### Exercise
Reproduce the entries shown below only from the line with "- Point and" down to the line with "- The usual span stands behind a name", keeping both end lines and copying each one exactly.

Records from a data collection
------------------------------------------------

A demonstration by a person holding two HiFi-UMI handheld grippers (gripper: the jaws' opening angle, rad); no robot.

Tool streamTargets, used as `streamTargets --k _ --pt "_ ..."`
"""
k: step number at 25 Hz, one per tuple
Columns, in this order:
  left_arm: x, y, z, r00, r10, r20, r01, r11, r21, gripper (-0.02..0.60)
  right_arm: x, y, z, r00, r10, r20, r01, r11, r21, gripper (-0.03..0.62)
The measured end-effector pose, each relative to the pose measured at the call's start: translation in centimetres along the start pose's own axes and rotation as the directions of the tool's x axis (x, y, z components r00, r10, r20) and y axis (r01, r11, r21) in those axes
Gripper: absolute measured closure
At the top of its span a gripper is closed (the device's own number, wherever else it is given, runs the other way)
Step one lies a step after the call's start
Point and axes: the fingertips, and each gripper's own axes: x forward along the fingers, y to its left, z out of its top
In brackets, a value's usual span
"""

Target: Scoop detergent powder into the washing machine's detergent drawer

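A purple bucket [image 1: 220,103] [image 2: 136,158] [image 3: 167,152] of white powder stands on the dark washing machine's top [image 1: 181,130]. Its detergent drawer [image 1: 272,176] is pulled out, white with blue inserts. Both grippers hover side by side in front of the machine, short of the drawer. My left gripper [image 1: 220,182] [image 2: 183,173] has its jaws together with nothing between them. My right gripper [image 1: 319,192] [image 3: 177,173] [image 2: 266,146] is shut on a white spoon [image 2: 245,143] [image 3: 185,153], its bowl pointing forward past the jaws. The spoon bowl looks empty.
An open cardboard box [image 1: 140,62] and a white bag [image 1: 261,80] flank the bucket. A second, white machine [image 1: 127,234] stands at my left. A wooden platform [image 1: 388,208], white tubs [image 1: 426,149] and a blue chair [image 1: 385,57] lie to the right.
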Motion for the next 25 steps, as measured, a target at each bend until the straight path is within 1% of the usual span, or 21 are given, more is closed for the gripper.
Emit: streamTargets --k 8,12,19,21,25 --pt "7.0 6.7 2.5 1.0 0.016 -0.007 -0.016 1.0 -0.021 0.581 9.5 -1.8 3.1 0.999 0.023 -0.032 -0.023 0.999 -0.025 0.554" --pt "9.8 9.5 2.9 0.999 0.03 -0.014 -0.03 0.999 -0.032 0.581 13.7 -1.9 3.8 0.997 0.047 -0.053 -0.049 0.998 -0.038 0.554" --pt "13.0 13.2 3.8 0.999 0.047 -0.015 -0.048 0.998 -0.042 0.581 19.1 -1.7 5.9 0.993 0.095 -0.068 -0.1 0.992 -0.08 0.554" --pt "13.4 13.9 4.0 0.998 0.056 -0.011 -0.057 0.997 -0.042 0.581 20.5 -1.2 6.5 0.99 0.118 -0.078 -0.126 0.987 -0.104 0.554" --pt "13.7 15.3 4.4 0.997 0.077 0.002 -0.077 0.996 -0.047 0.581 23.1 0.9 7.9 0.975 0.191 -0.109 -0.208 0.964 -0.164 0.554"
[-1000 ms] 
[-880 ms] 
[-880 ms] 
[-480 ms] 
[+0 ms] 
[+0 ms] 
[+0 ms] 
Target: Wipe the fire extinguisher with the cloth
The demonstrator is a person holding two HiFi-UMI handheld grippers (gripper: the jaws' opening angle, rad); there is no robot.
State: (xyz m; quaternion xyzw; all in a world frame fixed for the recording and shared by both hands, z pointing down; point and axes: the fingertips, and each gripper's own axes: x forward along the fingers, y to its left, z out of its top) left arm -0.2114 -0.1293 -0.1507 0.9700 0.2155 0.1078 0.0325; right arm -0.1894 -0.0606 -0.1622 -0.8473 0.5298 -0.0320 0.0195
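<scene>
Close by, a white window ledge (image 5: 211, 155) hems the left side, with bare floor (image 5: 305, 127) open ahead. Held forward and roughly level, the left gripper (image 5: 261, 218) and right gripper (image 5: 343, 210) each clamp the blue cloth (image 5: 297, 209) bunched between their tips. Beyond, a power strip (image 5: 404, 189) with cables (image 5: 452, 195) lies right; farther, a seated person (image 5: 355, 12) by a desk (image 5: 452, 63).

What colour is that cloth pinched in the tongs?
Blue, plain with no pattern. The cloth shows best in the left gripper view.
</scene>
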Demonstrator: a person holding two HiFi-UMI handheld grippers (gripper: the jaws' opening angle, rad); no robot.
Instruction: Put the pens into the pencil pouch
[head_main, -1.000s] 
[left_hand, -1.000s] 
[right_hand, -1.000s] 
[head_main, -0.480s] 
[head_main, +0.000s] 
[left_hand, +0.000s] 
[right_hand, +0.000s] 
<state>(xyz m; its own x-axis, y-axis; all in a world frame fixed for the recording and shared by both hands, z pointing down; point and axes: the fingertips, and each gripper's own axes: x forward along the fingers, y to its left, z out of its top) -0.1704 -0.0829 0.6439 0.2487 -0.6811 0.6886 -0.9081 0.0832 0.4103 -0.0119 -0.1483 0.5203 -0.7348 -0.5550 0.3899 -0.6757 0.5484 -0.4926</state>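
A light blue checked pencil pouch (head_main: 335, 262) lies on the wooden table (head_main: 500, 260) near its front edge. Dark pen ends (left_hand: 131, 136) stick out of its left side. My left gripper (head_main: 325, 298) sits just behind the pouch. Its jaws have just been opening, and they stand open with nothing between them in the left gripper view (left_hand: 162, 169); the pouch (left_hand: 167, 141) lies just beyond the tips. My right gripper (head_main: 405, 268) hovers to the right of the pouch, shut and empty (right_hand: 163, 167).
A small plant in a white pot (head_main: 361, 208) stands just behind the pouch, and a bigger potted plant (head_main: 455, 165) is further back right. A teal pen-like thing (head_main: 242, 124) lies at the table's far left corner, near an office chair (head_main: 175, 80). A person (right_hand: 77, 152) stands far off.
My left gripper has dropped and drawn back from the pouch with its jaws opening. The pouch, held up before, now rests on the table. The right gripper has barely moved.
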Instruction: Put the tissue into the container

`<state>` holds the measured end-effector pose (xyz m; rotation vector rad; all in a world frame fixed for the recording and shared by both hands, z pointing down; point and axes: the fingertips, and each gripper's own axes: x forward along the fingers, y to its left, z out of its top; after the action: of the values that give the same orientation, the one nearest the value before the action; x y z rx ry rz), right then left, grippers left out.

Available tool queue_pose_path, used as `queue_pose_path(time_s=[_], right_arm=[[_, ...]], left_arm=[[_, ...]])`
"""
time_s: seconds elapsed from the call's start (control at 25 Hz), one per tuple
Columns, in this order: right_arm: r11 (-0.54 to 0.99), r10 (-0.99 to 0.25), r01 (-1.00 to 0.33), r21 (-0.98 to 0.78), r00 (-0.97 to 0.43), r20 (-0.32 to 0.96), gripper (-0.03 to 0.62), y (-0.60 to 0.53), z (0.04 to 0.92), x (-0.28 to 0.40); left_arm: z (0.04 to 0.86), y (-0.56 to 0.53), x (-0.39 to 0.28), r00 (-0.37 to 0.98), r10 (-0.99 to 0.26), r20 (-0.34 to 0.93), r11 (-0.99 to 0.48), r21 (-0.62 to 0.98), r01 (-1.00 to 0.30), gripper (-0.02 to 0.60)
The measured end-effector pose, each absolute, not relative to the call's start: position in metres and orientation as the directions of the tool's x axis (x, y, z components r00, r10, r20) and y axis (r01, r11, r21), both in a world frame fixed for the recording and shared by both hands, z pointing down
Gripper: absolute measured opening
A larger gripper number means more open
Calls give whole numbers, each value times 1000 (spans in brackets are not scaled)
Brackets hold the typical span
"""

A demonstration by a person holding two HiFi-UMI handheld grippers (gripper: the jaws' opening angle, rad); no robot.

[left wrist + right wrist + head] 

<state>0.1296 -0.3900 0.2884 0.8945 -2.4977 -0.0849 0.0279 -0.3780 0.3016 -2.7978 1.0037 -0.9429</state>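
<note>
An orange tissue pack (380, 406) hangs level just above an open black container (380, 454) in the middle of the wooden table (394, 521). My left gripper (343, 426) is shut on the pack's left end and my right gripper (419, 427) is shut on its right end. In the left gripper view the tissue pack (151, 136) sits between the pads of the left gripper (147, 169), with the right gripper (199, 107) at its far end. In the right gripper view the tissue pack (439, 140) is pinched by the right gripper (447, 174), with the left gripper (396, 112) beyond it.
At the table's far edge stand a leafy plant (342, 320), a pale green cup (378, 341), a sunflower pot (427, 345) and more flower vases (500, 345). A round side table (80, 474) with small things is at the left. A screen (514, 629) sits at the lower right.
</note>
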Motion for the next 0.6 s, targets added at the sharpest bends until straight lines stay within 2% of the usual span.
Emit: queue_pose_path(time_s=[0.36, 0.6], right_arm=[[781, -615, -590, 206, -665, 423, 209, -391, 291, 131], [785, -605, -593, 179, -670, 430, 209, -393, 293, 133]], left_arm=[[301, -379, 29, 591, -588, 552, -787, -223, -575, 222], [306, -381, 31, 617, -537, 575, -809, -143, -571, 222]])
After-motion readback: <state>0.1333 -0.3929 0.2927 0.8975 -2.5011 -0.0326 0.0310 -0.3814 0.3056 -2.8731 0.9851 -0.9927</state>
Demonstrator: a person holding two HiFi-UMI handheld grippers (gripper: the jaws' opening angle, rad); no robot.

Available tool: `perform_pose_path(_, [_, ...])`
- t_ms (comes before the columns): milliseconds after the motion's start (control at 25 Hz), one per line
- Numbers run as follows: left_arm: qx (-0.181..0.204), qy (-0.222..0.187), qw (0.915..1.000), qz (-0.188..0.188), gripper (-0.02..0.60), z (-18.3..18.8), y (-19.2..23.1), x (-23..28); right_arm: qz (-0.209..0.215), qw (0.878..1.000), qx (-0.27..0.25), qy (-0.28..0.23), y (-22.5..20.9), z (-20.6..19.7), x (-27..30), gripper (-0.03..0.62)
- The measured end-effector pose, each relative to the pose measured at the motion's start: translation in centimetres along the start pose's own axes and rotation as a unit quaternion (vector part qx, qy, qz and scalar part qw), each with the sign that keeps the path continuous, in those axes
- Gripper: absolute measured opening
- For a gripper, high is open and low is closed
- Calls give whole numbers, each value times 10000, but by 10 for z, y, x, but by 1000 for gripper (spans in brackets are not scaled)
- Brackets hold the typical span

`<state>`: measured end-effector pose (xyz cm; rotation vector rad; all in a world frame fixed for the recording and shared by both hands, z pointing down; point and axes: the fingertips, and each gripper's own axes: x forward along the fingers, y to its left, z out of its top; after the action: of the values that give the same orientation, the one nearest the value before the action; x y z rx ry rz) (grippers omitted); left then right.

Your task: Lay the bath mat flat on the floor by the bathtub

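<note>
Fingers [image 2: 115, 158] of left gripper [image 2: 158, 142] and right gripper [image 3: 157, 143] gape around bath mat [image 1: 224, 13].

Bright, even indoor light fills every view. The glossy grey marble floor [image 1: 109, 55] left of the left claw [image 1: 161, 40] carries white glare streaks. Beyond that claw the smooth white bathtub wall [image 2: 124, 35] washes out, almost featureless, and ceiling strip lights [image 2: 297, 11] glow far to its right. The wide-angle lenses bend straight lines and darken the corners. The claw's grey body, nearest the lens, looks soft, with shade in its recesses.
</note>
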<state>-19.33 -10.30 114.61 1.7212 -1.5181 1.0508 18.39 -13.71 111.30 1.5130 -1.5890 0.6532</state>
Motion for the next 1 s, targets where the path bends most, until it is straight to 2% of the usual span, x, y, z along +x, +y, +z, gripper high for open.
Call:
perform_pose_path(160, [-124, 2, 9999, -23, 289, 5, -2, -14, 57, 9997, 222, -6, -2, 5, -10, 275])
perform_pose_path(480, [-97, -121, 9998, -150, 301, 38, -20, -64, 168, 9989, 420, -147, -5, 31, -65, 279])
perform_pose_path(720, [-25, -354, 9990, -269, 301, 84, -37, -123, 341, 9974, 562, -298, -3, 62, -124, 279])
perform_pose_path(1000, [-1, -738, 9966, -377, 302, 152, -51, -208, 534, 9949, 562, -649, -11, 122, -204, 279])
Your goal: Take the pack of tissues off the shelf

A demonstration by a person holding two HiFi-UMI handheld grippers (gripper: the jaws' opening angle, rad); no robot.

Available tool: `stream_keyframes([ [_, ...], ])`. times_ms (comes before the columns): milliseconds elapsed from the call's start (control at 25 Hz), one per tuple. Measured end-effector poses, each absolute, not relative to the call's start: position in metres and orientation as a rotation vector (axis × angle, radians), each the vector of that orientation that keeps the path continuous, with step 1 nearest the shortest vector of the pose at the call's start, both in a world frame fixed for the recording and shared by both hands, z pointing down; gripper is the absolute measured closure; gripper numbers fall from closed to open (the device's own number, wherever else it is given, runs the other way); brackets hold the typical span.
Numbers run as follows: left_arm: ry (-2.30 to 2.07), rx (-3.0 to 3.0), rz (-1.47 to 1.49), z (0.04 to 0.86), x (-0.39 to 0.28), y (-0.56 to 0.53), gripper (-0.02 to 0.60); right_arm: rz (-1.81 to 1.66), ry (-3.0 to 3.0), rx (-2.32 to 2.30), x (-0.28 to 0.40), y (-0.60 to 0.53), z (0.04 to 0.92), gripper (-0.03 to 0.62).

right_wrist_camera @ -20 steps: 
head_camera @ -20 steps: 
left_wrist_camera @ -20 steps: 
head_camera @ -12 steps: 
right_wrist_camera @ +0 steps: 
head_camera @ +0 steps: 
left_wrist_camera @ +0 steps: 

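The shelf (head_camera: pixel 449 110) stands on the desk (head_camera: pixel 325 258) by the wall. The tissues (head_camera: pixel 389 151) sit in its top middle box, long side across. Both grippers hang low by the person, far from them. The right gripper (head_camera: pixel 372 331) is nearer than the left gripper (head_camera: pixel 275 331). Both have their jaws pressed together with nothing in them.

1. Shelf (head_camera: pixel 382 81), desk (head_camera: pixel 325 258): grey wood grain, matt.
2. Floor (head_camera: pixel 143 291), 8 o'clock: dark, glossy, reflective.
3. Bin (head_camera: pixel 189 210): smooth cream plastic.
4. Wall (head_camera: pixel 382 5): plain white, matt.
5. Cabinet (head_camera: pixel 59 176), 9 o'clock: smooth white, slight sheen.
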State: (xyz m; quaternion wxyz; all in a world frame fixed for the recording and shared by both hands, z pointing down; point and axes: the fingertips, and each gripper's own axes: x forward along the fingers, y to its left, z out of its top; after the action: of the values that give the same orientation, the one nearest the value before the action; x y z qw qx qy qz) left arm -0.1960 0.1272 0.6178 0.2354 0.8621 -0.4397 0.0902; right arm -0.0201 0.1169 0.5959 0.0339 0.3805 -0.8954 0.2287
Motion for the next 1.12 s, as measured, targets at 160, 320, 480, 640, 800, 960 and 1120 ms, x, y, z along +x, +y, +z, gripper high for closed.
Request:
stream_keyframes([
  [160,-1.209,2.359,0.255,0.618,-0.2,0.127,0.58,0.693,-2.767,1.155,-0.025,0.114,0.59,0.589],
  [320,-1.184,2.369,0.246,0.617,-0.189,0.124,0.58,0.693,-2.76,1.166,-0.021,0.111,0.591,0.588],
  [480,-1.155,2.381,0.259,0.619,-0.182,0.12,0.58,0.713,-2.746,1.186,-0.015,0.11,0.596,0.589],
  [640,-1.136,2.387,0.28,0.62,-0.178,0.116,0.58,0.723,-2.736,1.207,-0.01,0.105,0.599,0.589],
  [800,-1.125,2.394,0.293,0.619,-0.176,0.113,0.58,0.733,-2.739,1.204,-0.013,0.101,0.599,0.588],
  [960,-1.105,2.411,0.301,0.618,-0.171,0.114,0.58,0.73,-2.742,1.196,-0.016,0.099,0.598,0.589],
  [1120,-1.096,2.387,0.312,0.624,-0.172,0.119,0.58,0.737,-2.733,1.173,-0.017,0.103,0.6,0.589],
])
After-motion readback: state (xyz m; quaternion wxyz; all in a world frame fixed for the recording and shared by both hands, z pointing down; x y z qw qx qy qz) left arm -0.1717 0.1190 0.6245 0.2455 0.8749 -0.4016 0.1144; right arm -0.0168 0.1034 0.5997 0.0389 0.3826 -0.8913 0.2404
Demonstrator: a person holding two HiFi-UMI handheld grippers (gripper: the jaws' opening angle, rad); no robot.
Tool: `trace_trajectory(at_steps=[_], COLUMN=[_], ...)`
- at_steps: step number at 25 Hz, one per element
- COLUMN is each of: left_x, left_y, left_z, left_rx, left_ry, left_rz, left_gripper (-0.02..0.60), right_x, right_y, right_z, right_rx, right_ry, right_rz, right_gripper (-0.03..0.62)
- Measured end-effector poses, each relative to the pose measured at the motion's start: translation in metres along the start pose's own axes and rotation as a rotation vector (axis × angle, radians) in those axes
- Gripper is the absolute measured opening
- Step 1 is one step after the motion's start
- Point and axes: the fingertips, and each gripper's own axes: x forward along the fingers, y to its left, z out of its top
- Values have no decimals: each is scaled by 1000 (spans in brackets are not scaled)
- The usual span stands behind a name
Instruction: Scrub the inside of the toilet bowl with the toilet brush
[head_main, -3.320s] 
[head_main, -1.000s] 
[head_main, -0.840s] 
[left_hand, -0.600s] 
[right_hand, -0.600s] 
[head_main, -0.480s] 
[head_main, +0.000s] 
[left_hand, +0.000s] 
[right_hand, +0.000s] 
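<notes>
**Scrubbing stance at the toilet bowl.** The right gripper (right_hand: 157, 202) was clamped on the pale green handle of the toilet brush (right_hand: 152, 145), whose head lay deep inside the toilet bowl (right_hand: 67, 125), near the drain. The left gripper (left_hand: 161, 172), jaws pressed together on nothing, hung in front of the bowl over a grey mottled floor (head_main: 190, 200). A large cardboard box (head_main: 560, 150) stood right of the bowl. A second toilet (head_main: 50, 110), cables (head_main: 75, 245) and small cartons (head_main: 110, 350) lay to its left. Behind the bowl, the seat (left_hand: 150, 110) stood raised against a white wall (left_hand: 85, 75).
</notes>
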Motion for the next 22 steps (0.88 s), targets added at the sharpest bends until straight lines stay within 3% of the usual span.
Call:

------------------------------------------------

### Answer to the exercise
- Point and axes: the fingertips, and each gripper's own axes: x forward along the fingers, y to its left, z out of its top
- Values have no decimals: each is scaled by 1000 (spans in brackets are not scaled)
- The usual span stands behind a name

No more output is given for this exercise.